Certaines questions posées par nos confrères ont frisé le sensationnel tant elles voulaient pousser le chef du gouvernement à se prononcer sur des noms ou sur les soi-disant «partisans» de l’ancien RCD ou des opérateurs économiques, lesquels selon eux seraient encore trop présents. L’énoncé du nom «Kamel Eltaief» a suscité un sourire railleur de la part du chef du gouvernement. Il a presque semoncé le représentant de RFI quant au fait de citer des noms. «On ne peut se permettre de citer des noms, c’est préjudiciable à des personnes qui n’ont même pas comparu ou été condamnées par la justice. Citer des noms porte préjudice aux hommes d’affaires et aux politiciens également, il faut se garder de le faire», a-t-il répliqué.

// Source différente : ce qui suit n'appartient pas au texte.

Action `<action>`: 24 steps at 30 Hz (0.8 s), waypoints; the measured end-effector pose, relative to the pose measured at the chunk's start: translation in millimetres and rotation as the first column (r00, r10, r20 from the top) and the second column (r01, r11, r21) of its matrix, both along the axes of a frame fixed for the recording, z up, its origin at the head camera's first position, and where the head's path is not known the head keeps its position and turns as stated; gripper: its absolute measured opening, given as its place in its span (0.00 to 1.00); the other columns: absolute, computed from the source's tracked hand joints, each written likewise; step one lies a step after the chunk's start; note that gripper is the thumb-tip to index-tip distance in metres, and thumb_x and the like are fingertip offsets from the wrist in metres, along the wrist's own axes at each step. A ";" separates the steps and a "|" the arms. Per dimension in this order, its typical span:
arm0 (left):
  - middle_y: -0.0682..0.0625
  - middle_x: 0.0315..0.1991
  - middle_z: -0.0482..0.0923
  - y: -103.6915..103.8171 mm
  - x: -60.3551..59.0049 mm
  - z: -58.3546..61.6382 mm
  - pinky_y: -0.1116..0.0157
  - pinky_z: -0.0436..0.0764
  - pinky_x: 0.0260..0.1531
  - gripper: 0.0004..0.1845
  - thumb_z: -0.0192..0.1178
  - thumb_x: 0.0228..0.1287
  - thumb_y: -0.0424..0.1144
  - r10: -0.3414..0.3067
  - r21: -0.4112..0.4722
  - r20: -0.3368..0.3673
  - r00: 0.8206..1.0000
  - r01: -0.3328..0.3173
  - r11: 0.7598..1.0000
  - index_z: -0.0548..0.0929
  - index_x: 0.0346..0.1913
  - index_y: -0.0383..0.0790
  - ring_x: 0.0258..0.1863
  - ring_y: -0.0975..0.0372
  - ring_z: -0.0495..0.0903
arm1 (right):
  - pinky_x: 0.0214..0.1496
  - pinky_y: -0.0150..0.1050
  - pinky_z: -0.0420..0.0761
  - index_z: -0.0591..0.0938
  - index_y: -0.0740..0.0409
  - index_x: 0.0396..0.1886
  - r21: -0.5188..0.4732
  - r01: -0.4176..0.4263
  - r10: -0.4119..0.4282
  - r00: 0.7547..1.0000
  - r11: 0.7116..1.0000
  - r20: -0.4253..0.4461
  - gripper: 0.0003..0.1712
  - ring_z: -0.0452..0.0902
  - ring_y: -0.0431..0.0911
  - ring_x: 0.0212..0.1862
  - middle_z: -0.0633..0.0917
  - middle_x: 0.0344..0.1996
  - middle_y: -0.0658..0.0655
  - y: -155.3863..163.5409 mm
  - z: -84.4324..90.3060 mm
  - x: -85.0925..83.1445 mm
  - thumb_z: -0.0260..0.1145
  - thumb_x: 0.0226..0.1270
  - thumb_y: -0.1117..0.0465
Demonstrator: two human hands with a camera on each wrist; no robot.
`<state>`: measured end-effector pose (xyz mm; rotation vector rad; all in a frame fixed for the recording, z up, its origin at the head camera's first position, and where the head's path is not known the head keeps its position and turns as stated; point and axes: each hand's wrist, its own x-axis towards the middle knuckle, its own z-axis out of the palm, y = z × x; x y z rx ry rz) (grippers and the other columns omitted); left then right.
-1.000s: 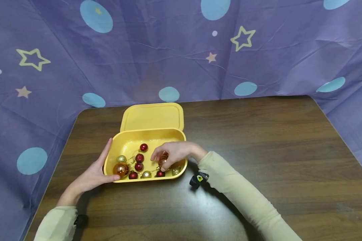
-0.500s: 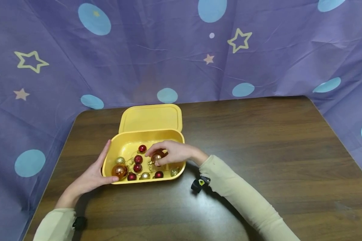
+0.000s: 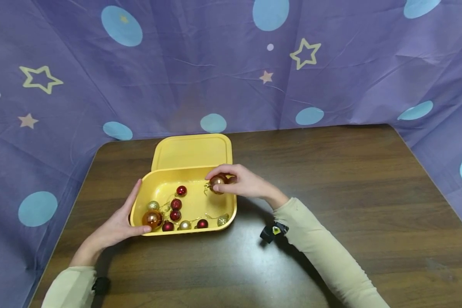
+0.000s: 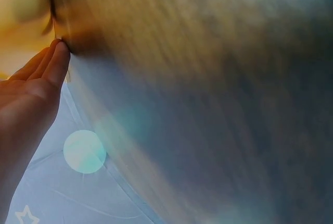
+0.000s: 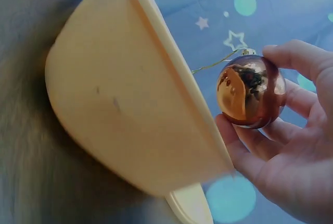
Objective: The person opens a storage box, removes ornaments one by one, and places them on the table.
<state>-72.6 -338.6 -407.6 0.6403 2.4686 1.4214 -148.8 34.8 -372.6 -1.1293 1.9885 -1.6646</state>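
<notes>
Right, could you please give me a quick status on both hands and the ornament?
Right hand holds shiny copper ball ornament above yellow plastic tub. Left hand steadies tub's left wall. Nothing in the way.

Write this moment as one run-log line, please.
right hand: holds copper bauble above yellow box | left hand: steadies box | lid: behind box

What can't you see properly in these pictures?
- Left wrist view: the table is one big blur; only the left hand shows clearly.
- Right wrist view: the box wall hides everything inside it.
- Head view: the lid is partly hidden behind the box.
- Head view: the shiny ball is half covered by the right hand.
</notes>
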 end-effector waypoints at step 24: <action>0.39 0.76 0.31 -0.3 -0.4 -3.3 0.82 0.56 0.57 0.65 0.72 0.49 0.26 0.019 -0.009 0.020 1.000 -0.019 1.000 0.33 0.77 0.52 0.68 0.69 0.48 | 0.58 0.49 0.73 0.73 0.70 0.60 0.120 0.276 -0.279 0.960 0.954 0.016 0.28 0.73 0.56 0.54 0.76 0.56 0.69 64.7 -34.2 -37.1 0.69 0.60 0.71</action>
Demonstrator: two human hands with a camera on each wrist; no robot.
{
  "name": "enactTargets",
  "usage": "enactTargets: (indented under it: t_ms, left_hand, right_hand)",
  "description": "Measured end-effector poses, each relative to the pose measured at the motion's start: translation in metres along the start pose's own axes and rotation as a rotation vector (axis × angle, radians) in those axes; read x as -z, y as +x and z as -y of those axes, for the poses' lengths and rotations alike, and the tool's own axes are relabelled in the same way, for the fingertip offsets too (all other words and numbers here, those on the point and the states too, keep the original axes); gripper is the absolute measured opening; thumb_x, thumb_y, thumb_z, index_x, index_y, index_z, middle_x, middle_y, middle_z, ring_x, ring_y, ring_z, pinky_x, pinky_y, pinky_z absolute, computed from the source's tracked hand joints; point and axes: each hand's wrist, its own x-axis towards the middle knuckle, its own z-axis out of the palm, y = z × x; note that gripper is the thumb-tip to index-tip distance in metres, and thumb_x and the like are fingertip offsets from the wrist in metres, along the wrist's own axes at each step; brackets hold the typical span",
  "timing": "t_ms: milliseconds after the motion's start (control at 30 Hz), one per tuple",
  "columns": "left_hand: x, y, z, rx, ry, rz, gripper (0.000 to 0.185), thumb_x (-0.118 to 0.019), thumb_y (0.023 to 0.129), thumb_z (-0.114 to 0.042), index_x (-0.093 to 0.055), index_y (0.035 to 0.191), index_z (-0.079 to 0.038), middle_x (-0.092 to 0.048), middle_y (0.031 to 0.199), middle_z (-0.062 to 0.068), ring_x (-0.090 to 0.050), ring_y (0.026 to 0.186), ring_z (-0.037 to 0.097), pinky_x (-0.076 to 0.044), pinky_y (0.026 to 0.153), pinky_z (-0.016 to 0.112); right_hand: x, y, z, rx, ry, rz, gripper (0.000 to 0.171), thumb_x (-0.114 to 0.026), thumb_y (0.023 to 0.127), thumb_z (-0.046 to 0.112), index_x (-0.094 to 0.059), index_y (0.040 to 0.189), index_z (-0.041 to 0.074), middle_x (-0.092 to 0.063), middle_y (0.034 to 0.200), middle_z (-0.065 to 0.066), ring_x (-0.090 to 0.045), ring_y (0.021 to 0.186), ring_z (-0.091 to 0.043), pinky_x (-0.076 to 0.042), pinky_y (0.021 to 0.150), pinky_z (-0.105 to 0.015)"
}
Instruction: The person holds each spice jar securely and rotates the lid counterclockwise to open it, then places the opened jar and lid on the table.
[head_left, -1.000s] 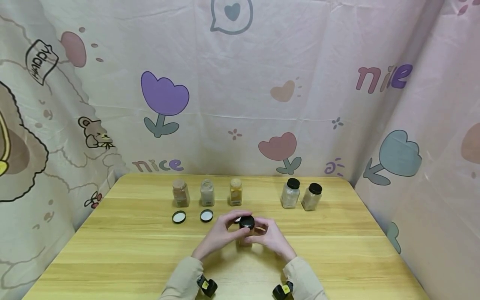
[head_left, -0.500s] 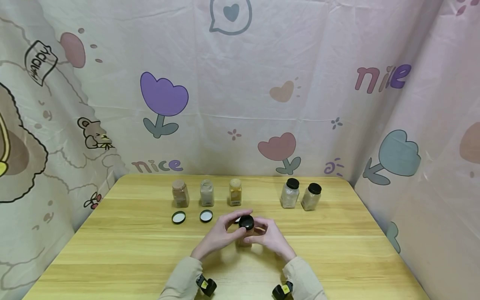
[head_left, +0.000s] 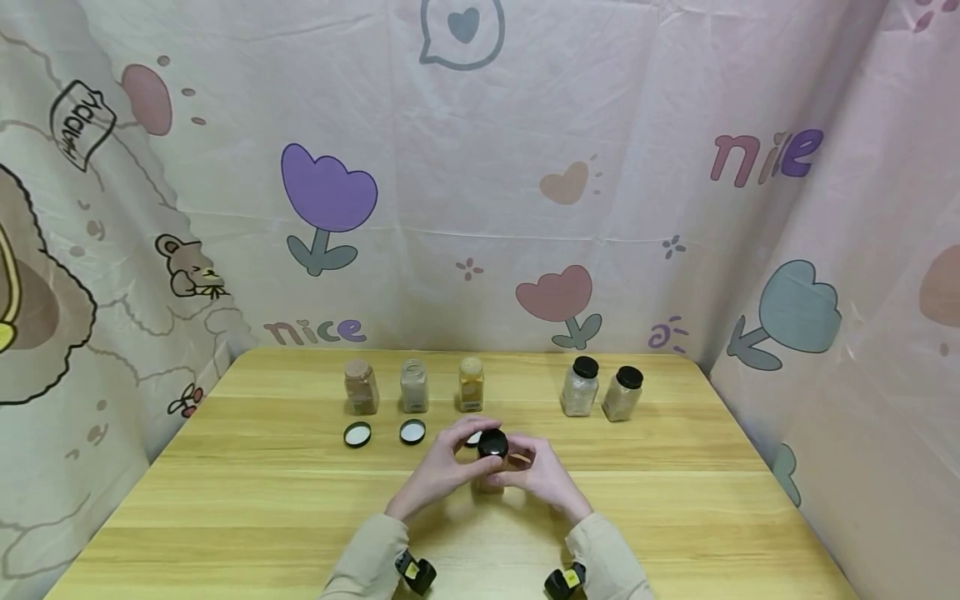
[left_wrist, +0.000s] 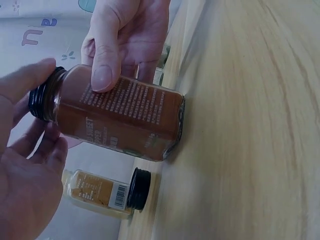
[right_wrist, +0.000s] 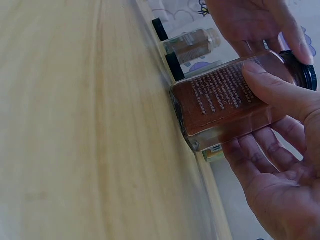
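Note:
A brown spice jar (head_left: 489, 477) with a black cap (head_left: 492, 443) stands on the wooden table (head_left: 225, 500) in front of me. My left hand (head_left: 471, 446) curls its fingers round the cap (left_wrist: 42, 95). My right hand (head_left: 525, 463) holds the jar's body, with the thumb (right_wrist: 280, 95) pressed on the printed label and the fingers behind. In the left wrist view the jar (left_wrist: 120, 117) has its base against the tabletop. In the right wrist view the jar (right_wrist: 225, 102) lies between both hands, with the left hand over the cap (right_wrist: 302, 70).
Three uncapped spice jars (head_left: 362, 387) (head_left: 414, 386) (head_left: 471, 385) stand in a row at the back. Two capped jars (head_left: 581, 386) (head_left: 623, 393) stand to the right. Two loose lids (head_left: 357, 433) (head_left: 412, 431) lie before the open jars. A third lid (head_left: 472, 439) is partly hidden by my left hand.
Both hands stay on the jar in the same spot. The left fingers have shifted slightly round the cap.

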Motion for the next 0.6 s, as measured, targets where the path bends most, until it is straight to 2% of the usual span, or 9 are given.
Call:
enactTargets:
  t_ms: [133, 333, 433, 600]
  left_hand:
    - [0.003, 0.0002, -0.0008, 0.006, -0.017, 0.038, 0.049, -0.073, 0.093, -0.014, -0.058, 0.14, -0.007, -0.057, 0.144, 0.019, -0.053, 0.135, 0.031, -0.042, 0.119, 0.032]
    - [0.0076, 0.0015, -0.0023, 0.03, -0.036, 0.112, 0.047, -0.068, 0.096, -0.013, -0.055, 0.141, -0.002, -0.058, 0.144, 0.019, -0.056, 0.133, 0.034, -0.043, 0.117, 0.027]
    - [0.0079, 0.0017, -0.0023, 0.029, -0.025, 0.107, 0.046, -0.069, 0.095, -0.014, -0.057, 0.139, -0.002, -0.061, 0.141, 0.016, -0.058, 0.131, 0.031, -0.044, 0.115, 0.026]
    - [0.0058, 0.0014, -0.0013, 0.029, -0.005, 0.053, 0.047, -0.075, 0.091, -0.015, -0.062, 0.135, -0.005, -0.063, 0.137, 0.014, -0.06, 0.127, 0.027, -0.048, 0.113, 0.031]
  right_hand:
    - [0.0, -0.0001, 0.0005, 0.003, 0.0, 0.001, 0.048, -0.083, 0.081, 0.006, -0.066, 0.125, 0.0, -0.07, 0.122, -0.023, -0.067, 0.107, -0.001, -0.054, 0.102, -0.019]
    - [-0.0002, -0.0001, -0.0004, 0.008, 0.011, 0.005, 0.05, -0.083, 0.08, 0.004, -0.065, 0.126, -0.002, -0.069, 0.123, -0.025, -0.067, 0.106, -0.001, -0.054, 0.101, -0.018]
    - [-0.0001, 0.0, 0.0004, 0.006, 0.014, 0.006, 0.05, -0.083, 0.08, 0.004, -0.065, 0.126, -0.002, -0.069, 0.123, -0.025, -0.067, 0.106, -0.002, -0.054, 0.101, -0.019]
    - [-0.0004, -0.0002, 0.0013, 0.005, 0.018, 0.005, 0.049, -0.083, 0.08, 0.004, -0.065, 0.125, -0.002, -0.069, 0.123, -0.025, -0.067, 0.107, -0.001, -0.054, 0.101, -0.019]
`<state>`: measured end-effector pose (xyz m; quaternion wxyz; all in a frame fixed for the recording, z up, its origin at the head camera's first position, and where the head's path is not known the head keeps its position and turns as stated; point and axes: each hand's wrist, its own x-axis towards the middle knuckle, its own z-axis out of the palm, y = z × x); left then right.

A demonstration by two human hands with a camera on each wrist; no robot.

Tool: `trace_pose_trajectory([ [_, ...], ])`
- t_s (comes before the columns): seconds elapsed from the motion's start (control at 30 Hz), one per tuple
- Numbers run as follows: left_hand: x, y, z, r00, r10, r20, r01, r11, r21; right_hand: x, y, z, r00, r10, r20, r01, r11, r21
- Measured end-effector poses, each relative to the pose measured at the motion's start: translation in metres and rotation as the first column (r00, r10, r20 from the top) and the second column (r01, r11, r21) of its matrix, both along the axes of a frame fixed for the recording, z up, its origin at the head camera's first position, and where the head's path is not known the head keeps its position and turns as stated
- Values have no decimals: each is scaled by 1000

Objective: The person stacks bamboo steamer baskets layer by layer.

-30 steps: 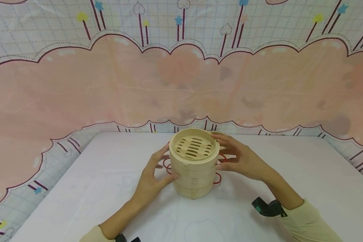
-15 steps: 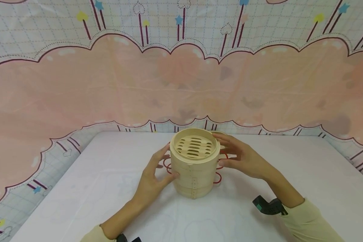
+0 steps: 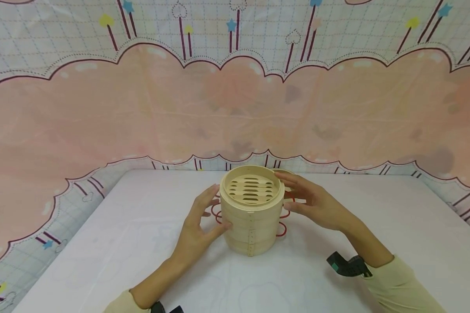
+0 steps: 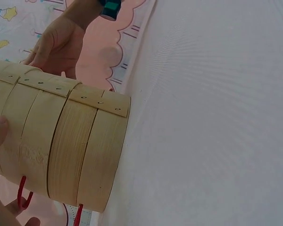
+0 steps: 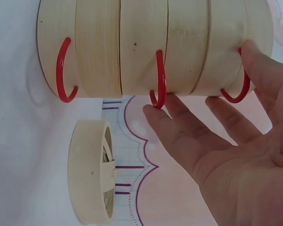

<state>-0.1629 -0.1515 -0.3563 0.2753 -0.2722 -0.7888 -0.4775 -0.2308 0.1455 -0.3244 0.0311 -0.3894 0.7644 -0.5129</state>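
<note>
Three bamboo steamer tiers stood stacked in one column at the table's centre. Each tier carried red wire handles: three showed in a row on the right-wrist view, and the head view showed more at the stack's 9 o'clock, though their number there could not be told. One separate bamboo lid lay on the table at 12 o'clock behind the stack. Two hands were present, one left hand at 9 o'clock and one right hand at 3 o'clock. One table bore everything.
</note>
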Motion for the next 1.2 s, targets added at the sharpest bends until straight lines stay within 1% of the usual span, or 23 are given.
trace_pose_trajectory([
  [0.07,3,1,4,1000,3,5,-3,1000,-6,0,0,0,1000,1,-1,-1,1000,-1],
  [0.17,4,2,6,1000,5,13,-5,1000,-8,-1,0,0,1000,1,-8,-1,1000,-2],
  [0.37,3,2,6,1000,-3,6,3,1000,-3,-2,1,-1,999,-5,-52,5,1000,3],
  [0.57,2,2,4,1000,-1,11,1,1000,3,-3,2,-2,998,-10,-59,11,1000,10],
  [0.83,4,3,4,1000,-1,-2,1,1000,-2,-3,1,-3,997,12,-74,-12,1000,8],
  [1.2,5,0,3,1000,-11,-9,11,1000,-2,3,-2,-2,997,0,-82,2,1000,15],
])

Le chef du gouvernement a voulu rassurer quant à l’achèvement de la rédaction de la Constitution dans les délais prévus, à savoir au mois d’octobre ainsi que la tenue des élections pour le mois de mars 2013. «Nous avons assez de temps pour honorer nos engagements. Nous avons aujourd’hui l’infrastructure et la logistique nécessaires pour y arriver à temps».
Il n’y aura pas d’épuration, a-t-il promis. «Il faut inciter à la tolérance et au pardon dans le respect de la loi et des droits des uns et des autres pour tourner la page, le contexte économique ne peut plus souffrir ces lenteurs, les investisseurs locaux et étrangers ne peuvent continuer à évoluer dans un contexte qui manque de visibilité». M. Jebali appelle donc les opérateurs économiques à oser investir: «Il faut que nos investisseurs locaux osent investir, qu’attendent-ils pour le faire? Même si, comme nous le savons tous, le capital est lâche. Dans une révolution tout le monde doit jouer le jeu, s’ils ne sont pas actifs, hésitants, s’ils observent une attitude attentiste pour voir qui va gagner et qui va perdre, ils risquent de perdre au change car ils peuvent avoir les résultats qui ne les satisferont pas».
Les journalistes de TV5, RFI et Le Monde ont essayé d’aborder différents thèmes, il aurait cependant été préférable d’éviter des termes comme «épuration». La Tunisie n’est pas l’Allemagne nazi ou la Serbie. Des questions se rapportant aux partisans de l’ancien régime dénotent également d’un manque de maîtrise de l’information crédible en Tunisie et d’une méconnaissance profonde du contexte socio-économique tunisien. Nos confrères français se seraient-ils documentés dans les blogs des apprentis journalistes? Possible.
Quant au chef du gouvernement, nous aurions aimé l’entendre parler dans la langue officielle et maternelle du pays, l’arabe, dans laquelle il s’exprime avec plus d’éloquence et de justesse que dans celle de Voltaire.